You got me. I often do scream racial epithets at large public gatherings, blissfully unaware that people's cell phones and fingernail clippers often have video cameras.
And apparently you're suffering from delusion of grandeur; I actually don't care that much for you, one way or another.
More likely he's just suffering from fatigue with your crass sense of humor. I mean, I understand you like to poke at different teams and their fans and all, and I don't begrudge anyone that (as Darren knows and laments), but that your jokes routinely are of the sort above (schnozola?) is disturbing and offensive.
The problem is that this, whatever you think you saw, runs entirely counter to the evidence.
OPS against;
none on 1 or 2 outs: .524
none on: .593
one man on first: .854
runners on: .927
2+ runners on: 1.000
bases loaded: 1.167
Worst luck ever? You decide.
It's probably also worth mentioning that the extraordinarily small sample sizes for some of those numbers you site. The bases loaded number is based on 6 at bats. 6!
I could also site:
Runner on third: 1.933 OPS
1st and third: 1.532 OPS
2nd and third: .866 OPS
Wow, he really managed to pull it together when that trail runner moved along! Pretty dramatic.

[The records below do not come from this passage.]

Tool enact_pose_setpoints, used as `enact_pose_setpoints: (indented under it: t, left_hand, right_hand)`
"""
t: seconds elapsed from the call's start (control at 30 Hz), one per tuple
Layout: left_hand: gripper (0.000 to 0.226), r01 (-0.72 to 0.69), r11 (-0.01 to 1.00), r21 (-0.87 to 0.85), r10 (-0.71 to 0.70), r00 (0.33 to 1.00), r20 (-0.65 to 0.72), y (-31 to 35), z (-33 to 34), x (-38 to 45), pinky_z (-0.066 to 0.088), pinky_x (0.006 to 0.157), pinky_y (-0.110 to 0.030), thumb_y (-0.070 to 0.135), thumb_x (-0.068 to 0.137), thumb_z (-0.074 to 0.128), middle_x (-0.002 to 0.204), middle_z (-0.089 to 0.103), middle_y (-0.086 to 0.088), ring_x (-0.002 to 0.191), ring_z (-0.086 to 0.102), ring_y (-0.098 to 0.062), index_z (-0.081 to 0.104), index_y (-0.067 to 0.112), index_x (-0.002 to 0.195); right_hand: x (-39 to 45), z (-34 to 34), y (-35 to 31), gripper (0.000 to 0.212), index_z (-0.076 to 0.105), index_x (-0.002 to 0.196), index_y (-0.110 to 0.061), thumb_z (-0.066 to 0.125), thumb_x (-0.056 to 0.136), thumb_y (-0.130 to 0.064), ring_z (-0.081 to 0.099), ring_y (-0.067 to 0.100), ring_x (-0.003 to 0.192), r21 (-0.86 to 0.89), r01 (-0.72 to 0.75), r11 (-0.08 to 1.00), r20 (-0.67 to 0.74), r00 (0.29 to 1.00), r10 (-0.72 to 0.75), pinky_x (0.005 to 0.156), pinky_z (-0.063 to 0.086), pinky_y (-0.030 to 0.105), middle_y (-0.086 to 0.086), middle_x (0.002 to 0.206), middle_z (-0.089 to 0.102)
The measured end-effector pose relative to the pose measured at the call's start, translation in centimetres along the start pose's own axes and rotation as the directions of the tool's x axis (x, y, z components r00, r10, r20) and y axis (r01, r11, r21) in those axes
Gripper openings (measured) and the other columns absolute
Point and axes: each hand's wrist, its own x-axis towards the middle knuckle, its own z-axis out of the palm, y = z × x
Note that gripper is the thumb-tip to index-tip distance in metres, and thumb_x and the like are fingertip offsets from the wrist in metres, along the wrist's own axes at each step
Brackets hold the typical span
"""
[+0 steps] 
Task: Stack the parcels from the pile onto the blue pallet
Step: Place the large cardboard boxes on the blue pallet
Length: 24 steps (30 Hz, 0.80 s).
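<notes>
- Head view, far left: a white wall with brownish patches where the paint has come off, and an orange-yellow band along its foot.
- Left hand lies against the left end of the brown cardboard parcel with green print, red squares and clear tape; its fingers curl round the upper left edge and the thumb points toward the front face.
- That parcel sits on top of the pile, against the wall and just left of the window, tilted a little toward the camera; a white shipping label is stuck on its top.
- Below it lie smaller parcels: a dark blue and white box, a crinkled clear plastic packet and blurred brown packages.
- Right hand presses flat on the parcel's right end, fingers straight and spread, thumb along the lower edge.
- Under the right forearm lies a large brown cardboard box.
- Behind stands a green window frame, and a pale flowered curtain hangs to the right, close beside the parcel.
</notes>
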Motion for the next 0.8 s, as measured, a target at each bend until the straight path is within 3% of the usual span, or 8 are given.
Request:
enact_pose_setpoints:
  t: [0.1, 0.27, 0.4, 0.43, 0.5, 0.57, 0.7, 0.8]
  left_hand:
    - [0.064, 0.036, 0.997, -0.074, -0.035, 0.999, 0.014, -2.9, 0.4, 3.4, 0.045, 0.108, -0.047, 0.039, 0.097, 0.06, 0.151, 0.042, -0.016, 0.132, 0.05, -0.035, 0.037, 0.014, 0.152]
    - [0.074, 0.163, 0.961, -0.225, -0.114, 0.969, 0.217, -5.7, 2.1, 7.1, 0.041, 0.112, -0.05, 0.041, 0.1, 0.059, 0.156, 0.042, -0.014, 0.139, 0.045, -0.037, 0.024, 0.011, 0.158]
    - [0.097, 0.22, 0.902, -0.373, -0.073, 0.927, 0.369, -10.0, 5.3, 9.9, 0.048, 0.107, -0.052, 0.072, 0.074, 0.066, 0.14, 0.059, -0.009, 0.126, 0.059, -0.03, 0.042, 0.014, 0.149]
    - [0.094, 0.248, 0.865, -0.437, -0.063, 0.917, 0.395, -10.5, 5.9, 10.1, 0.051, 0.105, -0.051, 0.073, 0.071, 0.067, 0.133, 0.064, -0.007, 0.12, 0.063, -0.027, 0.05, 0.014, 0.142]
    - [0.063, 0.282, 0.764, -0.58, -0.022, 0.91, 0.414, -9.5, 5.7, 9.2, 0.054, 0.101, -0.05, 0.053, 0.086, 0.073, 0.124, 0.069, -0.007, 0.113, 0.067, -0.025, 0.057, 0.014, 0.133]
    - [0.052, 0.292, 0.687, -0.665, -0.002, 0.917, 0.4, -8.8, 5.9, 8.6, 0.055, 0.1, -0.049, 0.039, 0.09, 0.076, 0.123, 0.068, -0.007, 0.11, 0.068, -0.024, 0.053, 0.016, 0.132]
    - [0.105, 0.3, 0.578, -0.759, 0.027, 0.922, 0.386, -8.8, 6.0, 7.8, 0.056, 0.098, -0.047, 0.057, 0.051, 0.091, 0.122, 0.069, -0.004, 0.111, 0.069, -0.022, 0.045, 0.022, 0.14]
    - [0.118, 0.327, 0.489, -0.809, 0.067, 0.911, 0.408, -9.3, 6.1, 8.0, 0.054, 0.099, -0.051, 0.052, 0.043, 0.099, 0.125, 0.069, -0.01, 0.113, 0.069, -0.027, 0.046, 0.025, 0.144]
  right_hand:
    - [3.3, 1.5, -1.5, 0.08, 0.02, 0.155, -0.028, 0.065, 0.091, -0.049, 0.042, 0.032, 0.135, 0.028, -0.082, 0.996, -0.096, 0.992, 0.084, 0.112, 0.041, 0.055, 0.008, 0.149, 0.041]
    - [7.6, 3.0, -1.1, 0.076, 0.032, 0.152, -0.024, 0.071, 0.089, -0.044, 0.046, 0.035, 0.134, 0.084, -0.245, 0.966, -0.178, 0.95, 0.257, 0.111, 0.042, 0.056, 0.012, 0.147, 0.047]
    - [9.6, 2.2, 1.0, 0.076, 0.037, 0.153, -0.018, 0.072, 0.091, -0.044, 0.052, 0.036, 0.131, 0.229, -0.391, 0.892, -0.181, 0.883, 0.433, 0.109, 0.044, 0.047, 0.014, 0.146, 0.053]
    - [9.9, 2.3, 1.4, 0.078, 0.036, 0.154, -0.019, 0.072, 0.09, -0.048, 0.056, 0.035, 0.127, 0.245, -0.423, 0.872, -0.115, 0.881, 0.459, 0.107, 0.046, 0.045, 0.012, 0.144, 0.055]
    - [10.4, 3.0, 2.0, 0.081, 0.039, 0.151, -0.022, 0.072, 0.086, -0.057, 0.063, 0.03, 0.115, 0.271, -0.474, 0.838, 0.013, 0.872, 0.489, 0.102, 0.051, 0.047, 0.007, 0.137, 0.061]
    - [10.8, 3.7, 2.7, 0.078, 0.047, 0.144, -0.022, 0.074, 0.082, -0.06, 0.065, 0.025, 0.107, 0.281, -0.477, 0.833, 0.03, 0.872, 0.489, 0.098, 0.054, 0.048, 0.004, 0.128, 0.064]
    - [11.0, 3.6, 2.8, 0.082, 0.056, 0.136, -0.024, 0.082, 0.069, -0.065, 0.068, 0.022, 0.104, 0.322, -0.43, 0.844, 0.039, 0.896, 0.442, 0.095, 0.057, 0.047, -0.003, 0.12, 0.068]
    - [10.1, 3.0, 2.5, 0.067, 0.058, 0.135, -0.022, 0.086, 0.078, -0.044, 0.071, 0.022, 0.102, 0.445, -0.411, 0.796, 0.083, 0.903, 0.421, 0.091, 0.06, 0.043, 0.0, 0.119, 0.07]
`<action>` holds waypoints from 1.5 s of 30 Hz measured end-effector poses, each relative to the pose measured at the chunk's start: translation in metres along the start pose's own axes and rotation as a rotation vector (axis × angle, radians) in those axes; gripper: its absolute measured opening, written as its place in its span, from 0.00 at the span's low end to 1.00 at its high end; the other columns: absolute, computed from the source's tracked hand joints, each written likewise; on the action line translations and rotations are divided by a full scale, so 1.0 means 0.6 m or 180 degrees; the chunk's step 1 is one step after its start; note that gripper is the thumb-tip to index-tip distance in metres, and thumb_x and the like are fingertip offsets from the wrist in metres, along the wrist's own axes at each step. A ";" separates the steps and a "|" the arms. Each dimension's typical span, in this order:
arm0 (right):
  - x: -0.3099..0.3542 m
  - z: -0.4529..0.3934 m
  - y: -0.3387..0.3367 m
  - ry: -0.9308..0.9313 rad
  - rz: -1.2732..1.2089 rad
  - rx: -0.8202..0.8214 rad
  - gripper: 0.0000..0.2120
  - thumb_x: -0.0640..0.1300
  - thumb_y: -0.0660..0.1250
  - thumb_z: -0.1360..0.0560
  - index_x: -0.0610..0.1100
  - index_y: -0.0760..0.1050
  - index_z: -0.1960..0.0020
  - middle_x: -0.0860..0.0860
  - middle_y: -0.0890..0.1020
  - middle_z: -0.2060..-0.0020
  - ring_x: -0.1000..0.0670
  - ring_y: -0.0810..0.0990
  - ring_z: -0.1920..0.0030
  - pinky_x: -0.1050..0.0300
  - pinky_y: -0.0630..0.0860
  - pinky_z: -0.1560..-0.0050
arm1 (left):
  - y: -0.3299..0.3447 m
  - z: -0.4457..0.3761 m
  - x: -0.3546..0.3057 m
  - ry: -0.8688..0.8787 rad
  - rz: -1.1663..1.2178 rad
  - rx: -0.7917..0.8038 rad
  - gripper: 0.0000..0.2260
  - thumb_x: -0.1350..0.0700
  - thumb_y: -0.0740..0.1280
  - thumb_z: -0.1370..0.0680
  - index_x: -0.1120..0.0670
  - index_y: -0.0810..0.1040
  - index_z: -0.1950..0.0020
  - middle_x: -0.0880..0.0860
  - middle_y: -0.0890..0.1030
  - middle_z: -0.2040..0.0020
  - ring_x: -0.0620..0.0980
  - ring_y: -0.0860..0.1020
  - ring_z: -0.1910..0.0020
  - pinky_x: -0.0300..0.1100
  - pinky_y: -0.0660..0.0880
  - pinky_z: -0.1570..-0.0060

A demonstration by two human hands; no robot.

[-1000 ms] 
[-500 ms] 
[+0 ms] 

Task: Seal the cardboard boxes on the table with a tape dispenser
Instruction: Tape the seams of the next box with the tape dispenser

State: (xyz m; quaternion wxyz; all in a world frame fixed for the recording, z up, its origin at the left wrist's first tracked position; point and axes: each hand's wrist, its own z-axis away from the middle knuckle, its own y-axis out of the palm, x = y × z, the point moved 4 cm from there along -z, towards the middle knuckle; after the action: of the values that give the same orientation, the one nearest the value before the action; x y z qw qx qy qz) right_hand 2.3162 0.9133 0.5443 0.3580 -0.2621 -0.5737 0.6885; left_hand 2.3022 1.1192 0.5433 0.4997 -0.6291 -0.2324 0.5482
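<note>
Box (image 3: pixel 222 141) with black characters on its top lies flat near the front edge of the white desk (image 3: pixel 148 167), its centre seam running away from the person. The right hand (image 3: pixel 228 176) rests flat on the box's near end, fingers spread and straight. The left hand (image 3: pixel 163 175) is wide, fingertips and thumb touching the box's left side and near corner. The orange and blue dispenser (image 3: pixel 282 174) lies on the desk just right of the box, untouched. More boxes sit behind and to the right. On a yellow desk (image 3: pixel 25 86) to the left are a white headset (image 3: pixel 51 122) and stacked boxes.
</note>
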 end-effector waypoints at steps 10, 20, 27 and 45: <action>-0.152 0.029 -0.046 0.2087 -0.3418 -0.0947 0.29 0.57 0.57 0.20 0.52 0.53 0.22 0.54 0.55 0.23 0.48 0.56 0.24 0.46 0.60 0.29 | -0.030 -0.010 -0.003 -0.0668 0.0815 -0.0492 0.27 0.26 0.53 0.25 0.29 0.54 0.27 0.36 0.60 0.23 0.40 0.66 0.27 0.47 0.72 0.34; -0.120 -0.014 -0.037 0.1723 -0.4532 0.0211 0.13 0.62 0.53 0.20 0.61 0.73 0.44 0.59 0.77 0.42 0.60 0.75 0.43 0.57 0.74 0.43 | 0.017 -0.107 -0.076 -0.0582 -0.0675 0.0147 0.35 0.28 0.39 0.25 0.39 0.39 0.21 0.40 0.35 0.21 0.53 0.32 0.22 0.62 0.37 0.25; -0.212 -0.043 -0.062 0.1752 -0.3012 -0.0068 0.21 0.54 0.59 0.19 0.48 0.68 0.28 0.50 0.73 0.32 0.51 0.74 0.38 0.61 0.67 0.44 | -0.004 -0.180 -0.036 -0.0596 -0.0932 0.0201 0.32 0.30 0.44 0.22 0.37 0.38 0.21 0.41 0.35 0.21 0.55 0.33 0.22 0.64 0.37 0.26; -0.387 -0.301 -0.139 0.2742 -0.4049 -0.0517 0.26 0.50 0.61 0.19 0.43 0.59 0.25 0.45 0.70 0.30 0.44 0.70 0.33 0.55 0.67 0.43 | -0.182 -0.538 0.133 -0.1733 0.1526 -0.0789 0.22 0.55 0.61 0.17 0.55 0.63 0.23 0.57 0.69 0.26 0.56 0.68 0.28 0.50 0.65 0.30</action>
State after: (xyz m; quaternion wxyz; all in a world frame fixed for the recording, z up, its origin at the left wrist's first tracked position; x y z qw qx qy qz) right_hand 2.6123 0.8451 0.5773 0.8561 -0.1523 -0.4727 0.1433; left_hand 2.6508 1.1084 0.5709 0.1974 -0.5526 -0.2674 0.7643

Hard to argue with that statistical evidence.
Anyways, tons of Yankees fans on here, find me one that saw most of his starts and says he didn't have frequent meltdowns. Seriously, just one and I'll give it to you. Read some of the dozens of articles about "What's wrong with Randy?" that were written by the NY media over the course of the season. I'm not making this up, honest. It was documented to an obscene level. Consistent inning long clusters of remarkable "bad luck" over the course of a season is simply not plausible.
I never claimed to know why it happened. My personal hunch is that it was more than just pitching from the stretch but it might've been just that. I don't know.